Aim of the exercise: Return all lines below containing the word "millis".

Data below:
————
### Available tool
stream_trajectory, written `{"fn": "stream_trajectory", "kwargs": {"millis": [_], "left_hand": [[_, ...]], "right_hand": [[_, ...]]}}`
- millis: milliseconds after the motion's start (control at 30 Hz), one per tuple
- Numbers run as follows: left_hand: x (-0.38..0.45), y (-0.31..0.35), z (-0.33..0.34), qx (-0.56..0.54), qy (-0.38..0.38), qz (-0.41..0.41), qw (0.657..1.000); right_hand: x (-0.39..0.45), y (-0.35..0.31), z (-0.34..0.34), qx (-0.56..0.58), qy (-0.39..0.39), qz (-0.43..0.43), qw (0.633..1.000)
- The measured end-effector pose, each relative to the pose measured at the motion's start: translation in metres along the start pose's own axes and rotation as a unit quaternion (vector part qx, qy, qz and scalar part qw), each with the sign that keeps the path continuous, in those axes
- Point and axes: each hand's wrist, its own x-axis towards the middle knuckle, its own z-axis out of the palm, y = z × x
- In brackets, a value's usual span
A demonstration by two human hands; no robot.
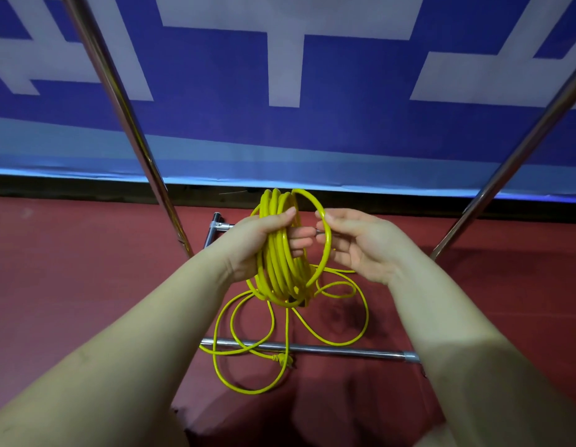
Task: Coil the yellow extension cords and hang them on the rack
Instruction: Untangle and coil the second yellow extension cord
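Coil half wound, slack loose on the floor

The left hand (pixel 264 243) grips the coil (pixel 282 253), its fingers wrapped round the bundled turns, held up in front of the rack (pixel 144 150). The right hand (pixel 351 243) pinches the newest loop (pixel 325 233) just beside the bundle, not yet laid in. The rest of the cord (pixel 312 330) trails below in loose overlapping loops on the red floor, crossing the rack's bottom bar (pixel 328 349), with the plug (pixel 282 359) lying at that bar. Likely trouble: as slack is drawn up, the plug or a crossed loop may catch on the bar or knot. The bundle is thick for one hand, so turns could slip out and spring loose.
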Motion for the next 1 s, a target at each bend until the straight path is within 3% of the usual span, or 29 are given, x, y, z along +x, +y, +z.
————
Answer space:
stream_trajectory, written `{"fn": "stream_trajectory", "kwargs": {"millis": [_], "left_hand": [[_, ...]], "right_hand": [[_, ...]]}}`
- millis: milliseconds after the motion's start (control at 30 Hz), one per tuple

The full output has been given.